Here, the authors demonstrated the in vivo use of Cas9/sgRNA ribonucleoproteins to mediate gene correction in skin stem cells of postnatal RDEB mice. First the authors generated a novel RDEB mouse model based on a patient specific point mutation and proved that the mouse shows RDEB hallmarks. Then they established a mouse model missing the exon containing the point mutation in Col7a1 gene to prove the efficiency and safety of exon skipping as a gene correction method. To apply the gene correction system in postnatal skin, the authors developed a method to deliver nonreplicable protein/RNA complexes in vivo via electroporation; it induced one-time, permanent modification of genomic DNA in skin stem cells. Finally they demonstrated the feasibility and efficiency of curative gene editing system to permanently restore the function of the collagen VII protein in vivo. Owing to the efficiency and simplicity of this method, the authors have set the stage for the use of ribonucleoproteins for a broad spectrum of genetic diseases in somatic tissues beyond skin.
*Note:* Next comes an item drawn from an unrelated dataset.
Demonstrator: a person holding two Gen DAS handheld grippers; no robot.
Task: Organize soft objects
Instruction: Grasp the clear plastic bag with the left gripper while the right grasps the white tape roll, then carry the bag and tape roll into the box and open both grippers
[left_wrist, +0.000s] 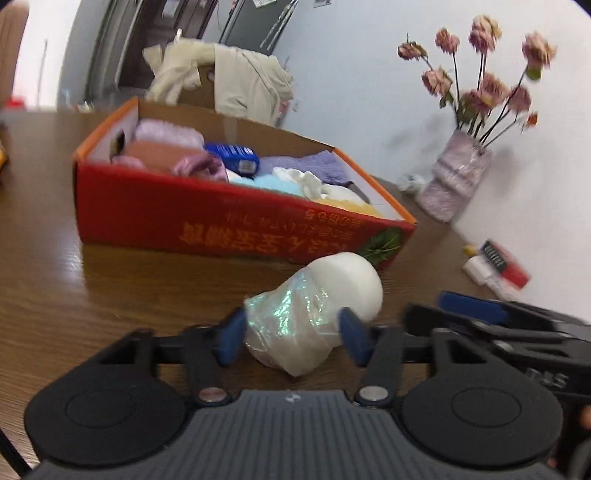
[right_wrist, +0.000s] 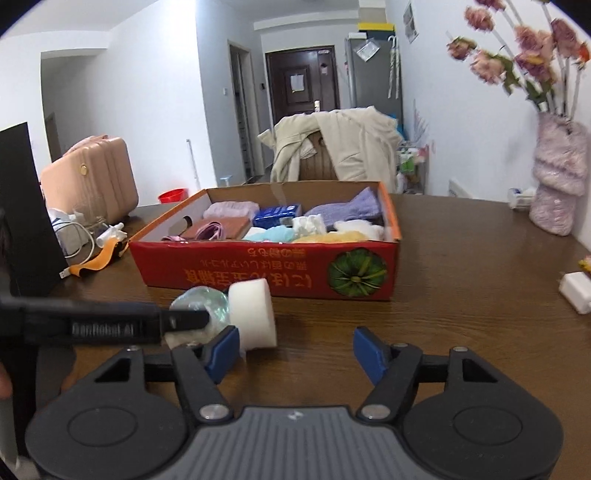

The PTN program Ph.D candidate student Wenbo Wu in the Ting Chen’s lab is the first author. Other contributing authors include Zhiwei Lu, Fei Li, Wenjie Wang, Nannan Qian from the Ting Chen’s lab, Jinzhi Duan and Dr. Yu Zhang from Yu Zhang’s Lab as well as Dr. Fengchao Wang from Transgenic Animal Center. Dr. Ting Chen is the corresponding author. This research was supported by a grant of the Beijing Municipal Science & Technology Commission (Z151100003915080) and the grant of the 973 Program. This work was carried out at the National Institute of Biological Sciences, Beijing.